Cox is the commander of the defense. In the run game, he is not great, IQ-wise. In the passing game, however, his IQ is solid. There was a play where Cox got sucked into his coverage assignment and missed Najee Harris running right by him. Hopefully, not being aware will not become commonplace for him, but it does not look like that will be the case. Screen recognition is second to none, which is in high demand in the modern NFL. The tools are there, but there are holes.
Finally, Cox scores highly. Everyone knows he can cover, but he can cover almost anyone that is not a wide receiver. Cox’s only weakness is hard-cutting routes. Everything else is easy. The LSU product has excellent speed and route recognition. This is the reason Cox will be drafted as well as the role he plays. Ultimately, he is best in zone coverage: it will save him from being in skin-tight coverage against the sharp-cutting routes.
Straight Line Speed (8.0/10)
Although he did not test at his pro day, the tape speaks for itself. No one blew past Cox whatsoever. In fact, he easily caught up to the likes of Kellen Mond, who runs a 4.59-second 40-yard dash. Estimates should be around the low 4.5s if not high 4.4s. That is spectacular, especially when paired with the strong foundation that Cox has. His sideline-to-sideline speed was also demonstrated when he tracked down Harris on a (potential) breakaway run from the opposite side of the field. Jahleel Billingsley, who looks like he can run in the high 4.4s, had no separation downfield. Simply put, getting burnt isn’t in Cox’s vocabulary.
Short Area Burst (5.75/10)
Weirdly enough, as good as Cox’s speed is, his burst is far from phenomenal. His movement is definitely fluid, but he has a hard time with sharp changes in direction. The movements seem very laggy, which proved to be his main weakness in coverage. This may limit him in man coverage, but this could also potentially get coached out of Cox’s system as he learns to improve his mechanics.
Positional Versatility (7.0/10)
Cox literally lined up everywhere: linebacker, edge, slot corner, and even boundary corner. Unfortunately, his weakness in run defense and pass-rushing eliminate his ability to be an inside linebacker. Will linebacker might be his only option as a true linebacker. He could definitely play a box safety or slot corner similar to Elijah Molden, but his change of direction speed might limit the latter. Ultimately, Cox should be used as an option to seal an edge or cover a linebacker, or simply cover a zone.
Competitive Toughness (5.0/5)
As stated before Cox gives his all. He ran across the whole field to make a play on a run play that seemed to be stopped. If it weren’t for Cox not giving up, the play could have broken away for a touchdown. There is a reason everyone loves this prospect.

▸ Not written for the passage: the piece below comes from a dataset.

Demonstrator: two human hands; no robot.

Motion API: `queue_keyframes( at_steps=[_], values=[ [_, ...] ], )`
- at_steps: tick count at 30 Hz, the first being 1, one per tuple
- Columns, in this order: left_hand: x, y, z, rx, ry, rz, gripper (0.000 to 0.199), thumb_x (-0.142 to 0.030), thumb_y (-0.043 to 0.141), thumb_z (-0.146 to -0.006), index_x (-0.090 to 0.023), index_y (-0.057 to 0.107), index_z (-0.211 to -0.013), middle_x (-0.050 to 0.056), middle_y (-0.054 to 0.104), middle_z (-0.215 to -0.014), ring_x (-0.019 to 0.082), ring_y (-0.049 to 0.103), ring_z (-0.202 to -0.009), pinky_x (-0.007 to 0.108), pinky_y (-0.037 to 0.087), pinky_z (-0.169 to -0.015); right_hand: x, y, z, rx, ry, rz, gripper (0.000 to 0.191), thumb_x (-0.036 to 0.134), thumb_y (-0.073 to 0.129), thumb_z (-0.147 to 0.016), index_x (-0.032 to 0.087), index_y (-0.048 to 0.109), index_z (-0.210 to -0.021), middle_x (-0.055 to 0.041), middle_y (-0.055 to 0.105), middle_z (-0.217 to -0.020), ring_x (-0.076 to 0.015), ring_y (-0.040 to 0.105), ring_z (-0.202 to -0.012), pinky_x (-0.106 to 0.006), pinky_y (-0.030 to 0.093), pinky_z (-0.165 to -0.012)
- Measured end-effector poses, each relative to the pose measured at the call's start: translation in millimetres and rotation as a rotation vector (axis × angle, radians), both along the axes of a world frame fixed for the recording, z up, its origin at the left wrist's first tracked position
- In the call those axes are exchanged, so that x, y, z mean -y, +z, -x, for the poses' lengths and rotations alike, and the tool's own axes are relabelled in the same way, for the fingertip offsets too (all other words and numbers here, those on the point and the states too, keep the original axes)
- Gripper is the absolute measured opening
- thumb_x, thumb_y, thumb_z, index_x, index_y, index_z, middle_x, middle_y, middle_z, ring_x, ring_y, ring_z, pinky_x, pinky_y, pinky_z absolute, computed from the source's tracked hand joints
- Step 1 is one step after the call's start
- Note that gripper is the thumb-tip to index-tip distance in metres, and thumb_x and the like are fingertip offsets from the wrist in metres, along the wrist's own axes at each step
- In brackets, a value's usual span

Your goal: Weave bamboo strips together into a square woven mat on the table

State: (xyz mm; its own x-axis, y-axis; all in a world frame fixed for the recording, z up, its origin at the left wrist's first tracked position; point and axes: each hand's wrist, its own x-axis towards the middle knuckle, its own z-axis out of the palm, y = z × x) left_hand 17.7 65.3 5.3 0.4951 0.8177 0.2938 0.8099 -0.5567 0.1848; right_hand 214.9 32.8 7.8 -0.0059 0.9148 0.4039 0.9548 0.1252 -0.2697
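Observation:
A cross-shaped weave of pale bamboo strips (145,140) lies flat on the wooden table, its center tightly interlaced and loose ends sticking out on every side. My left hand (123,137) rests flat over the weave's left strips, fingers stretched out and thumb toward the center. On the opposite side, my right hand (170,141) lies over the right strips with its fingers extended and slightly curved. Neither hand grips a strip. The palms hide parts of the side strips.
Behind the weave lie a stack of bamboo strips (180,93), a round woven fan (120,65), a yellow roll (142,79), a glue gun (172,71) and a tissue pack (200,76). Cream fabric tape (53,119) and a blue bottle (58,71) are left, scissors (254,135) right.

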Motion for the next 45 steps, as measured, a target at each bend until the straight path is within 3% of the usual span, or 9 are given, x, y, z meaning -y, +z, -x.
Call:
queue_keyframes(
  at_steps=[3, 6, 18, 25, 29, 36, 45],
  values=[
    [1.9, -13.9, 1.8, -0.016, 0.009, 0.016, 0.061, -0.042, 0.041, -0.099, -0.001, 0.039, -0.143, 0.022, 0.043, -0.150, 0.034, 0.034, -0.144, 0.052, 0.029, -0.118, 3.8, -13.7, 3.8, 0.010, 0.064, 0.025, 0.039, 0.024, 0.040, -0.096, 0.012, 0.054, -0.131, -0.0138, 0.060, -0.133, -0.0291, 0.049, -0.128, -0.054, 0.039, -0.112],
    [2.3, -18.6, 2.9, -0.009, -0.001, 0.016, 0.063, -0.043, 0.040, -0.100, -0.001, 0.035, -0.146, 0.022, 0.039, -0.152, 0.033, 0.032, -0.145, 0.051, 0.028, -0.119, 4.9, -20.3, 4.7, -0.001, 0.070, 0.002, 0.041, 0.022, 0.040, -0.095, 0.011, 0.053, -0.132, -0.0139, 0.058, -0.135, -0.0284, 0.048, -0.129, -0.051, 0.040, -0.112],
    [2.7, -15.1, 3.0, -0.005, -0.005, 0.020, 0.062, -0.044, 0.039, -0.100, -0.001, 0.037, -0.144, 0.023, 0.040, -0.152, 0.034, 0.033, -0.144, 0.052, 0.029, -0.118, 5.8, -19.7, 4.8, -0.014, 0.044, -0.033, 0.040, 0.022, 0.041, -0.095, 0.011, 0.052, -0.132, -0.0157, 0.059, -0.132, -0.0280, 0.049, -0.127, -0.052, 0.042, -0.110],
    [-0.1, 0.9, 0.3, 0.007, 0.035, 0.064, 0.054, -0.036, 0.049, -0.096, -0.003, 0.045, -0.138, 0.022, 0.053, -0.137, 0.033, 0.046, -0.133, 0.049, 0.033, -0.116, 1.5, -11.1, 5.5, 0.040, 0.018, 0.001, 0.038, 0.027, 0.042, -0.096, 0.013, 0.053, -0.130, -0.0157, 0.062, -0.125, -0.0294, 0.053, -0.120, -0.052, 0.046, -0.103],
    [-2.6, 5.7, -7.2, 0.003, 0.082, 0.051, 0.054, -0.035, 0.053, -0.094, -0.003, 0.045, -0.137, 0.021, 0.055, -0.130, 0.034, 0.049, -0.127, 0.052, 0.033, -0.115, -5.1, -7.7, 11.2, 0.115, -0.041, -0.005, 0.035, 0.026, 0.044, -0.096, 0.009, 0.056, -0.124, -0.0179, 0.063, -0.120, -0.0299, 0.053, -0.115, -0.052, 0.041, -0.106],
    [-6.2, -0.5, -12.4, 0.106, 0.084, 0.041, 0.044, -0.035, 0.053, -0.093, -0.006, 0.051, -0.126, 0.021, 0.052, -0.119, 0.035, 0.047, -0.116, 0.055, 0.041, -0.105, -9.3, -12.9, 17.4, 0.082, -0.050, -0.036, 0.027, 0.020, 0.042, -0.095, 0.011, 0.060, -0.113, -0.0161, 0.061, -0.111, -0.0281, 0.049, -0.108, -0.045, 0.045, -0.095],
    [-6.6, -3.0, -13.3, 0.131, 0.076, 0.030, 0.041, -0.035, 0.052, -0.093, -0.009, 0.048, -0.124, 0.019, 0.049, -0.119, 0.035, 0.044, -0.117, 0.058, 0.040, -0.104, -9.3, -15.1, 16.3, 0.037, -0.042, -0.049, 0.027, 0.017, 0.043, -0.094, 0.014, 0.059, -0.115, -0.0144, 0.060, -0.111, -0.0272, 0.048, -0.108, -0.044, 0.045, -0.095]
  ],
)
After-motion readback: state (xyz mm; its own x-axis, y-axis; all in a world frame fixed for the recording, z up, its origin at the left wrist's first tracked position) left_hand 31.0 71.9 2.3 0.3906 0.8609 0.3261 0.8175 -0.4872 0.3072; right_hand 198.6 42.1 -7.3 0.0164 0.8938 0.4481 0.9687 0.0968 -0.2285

Cox has multiple injuries on his record. They range from a serious shoulder issue at North Dakota State to an arm injury versus Alabama to a hamstring injury that held him back from testing at his pro day. Hopefully, these do not hinder Cox’s career.
Cox is definitely worth a day two pick: that is certain. If a team needs a Will linebacker, he may be even worth a late second-round pick; however, the lack of run defense capabilities combines with a mediocre change-of-direction speed to put Cox in a tough spot. The ceiling is Lavonte David, so do not think that the LSU product cannot blossom into a star. The question lies in the fact that there are some crucial factors that either need to be fixed or covered by his other teammates. Hopefully, Cox can develop further and flourish into an amazing player. At his age, however, that might not be that likely. Time shall tell.